Sunday's New York Times featured a huge story about the town where we lived for more than forty years, a long story about Christianity and politics that the Times titled "'Christianity Will Have Power,'" a line from a speech which then-candidate Trump gave in the B. J. Haan Auditorium on the campus of the college where I spent so many years. You can read the story here. It's not short.
Only the most loyal Trumpsters would call it a great read. In sometimes long and often emotional Facebook fracases, most voices were sorely disappointed because they felt, with good reason, that the picture which the writer, Elizabeth Dias, created of our neighborhood was pretty darn ugly.
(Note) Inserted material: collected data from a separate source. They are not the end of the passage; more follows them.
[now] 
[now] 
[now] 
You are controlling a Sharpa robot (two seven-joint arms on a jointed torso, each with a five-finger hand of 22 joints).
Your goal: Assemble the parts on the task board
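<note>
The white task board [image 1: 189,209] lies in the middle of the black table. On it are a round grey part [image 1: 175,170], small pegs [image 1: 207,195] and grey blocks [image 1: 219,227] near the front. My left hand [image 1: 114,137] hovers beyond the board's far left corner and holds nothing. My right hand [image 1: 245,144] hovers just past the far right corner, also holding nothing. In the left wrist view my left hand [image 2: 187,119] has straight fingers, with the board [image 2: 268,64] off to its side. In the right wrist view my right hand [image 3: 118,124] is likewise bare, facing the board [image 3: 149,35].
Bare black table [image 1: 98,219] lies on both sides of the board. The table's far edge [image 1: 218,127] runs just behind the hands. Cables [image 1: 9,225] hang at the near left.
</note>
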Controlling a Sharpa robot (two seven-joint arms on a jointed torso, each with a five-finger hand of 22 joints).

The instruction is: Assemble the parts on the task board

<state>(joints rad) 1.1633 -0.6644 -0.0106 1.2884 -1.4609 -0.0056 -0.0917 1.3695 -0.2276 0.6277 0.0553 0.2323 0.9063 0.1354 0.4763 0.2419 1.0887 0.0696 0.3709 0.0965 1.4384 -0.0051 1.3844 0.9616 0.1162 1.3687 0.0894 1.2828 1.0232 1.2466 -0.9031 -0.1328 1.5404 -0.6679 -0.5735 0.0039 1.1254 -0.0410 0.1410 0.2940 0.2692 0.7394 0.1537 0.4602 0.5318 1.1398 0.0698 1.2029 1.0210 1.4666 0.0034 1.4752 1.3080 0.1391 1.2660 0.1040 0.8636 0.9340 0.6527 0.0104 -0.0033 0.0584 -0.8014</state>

I'd spoken to Ms. Dias--she called me--for some time, two hours or so. She asked me great questions about Dutch-American history and Dutch Reformed theology. I was fascinated, really, by her interest in the fundamentals of Reformed theology as well as the history of Dutch Americans. She wanted to know how the Dutch got out to the far corner of Iowa, why they came, and who they were in pedigree. It was an enjoyable conversation about subjects which most Dutch-Americans who live here don't really care all that much about.
I'm sure she mentioned Donald Trump, sure we talked about politics, but he wasn't the burden of the conversation. She wasn't particularly interested in my take on his presidency, and that was fine. What I remember best was her persistent questioning about really esoteric matters, matters that I find fascinating and important.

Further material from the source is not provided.